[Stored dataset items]
⁂
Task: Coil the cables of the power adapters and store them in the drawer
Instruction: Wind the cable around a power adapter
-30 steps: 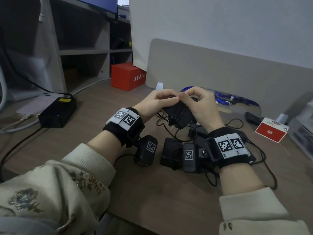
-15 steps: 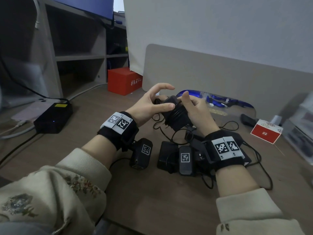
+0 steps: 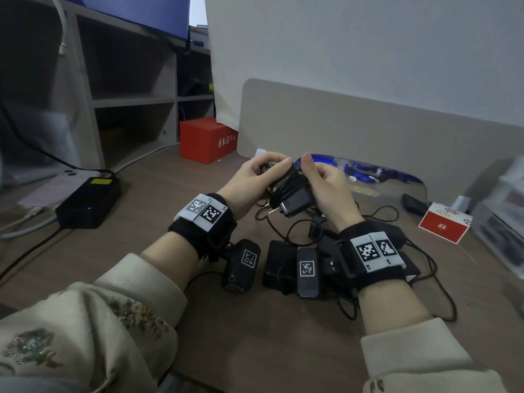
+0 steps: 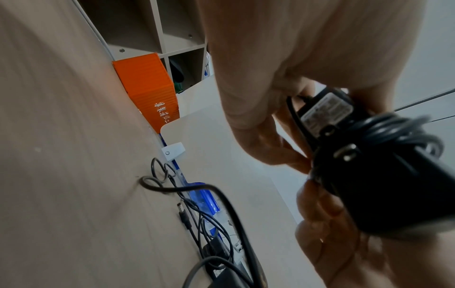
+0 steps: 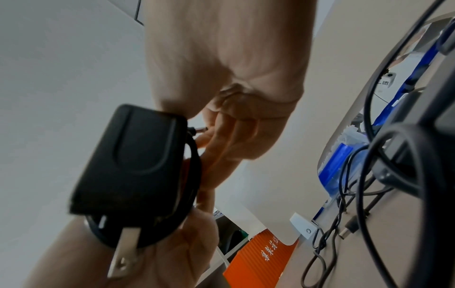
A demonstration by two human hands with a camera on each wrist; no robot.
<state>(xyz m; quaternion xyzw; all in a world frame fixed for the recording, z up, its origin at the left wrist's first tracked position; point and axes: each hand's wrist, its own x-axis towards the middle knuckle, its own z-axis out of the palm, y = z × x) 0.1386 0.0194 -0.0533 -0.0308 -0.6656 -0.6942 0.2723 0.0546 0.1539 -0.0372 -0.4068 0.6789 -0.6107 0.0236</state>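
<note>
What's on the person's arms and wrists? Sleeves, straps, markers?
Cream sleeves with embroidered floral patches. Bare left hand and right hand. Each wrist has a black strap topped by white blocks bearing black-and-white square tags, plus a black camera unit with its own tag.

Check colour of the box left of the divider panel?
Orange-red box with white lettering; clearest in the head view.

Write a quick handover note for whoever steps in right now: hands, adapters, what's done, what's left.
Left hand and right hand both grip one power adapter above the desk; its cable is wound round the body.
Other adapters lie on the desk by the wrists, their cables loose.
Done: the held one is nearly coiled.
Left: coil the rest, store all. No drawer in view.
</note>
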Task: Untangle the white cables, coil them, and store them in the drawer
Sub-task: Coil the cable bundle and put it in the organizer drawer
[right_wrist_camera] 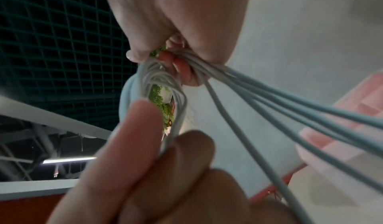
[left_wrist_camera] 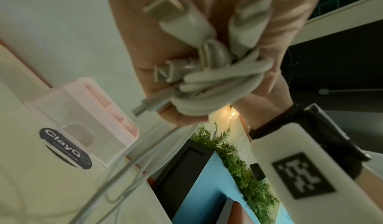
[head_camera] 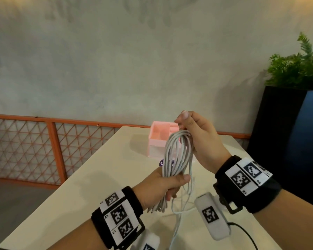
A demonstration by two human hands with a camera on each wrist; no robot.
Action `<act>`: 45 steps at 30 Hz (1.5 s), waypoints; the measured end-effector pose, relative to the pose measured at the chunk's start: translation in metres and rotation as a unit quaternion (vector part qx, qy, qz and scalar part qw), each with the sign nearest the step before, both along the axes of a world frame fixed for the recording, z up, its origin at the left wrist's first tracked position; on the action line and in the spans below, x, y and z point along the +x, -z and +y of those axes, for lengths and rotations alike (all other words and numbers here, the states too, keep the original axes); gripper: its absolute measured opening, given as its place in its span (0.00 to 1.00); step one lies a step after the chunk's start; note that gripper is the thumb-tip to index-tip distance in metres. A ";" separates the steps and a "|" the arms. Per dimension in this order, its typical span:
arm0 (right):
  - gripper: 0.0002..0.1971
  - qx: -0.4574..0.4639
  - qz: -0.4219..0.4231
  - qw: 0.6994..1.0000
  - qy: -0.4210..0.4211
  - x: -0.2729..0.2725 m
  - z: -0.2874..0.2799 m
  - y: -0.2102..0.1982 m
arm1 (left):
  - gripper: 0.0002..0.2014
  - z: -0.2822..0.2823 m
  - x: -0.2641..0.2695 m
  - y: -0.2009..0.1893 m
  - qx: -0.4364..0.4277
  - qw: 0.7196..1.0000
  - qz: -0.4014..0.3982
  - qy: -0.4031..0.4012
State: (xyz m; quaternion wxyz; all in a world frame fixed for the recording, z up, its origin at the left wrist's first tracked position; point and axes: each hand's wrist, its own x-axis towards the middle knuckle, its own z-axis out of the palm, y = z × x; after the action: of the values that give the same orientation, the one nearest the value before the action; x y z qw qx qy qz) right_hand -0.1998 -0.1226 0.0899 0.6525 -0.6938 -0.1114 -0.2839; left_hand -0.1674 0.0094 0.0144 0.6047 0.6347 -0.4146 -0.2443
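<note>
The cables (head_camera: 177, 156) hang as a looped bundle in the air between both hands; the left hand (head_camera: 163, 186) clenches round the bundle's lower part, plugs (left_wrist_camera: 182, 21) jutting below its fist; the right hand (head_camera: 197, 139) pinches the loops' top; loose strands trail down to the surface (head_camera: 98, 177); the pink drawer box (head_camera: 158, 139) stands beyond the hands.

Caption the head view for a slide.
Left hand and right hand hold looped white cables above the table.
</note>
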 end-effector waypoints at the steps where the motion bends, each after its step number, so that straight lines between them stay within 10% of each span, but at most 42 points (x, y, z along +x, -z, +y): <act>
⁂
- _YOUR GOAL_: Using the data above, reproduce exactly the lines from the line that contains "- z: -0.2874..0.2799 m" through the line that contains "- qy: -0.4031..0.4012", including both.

- _WRITTEN SOLUTION_:
  - z: -0.2874..0.2799 m
  - y: -0.2102..0.1982 m
arm1 (left):
  - gripper: 0.0002..0.2014
  - z: -0.2822..0.2823 m
  - x: -0.2641..0.2695 m
  - y: -0.2009..0.1893 m
  - qx: -0.4364..0.4277
  - qw: 0.7196..1.0000
  - qz: -0.4014..0.3982
  - qy: -0.4031..0.4012

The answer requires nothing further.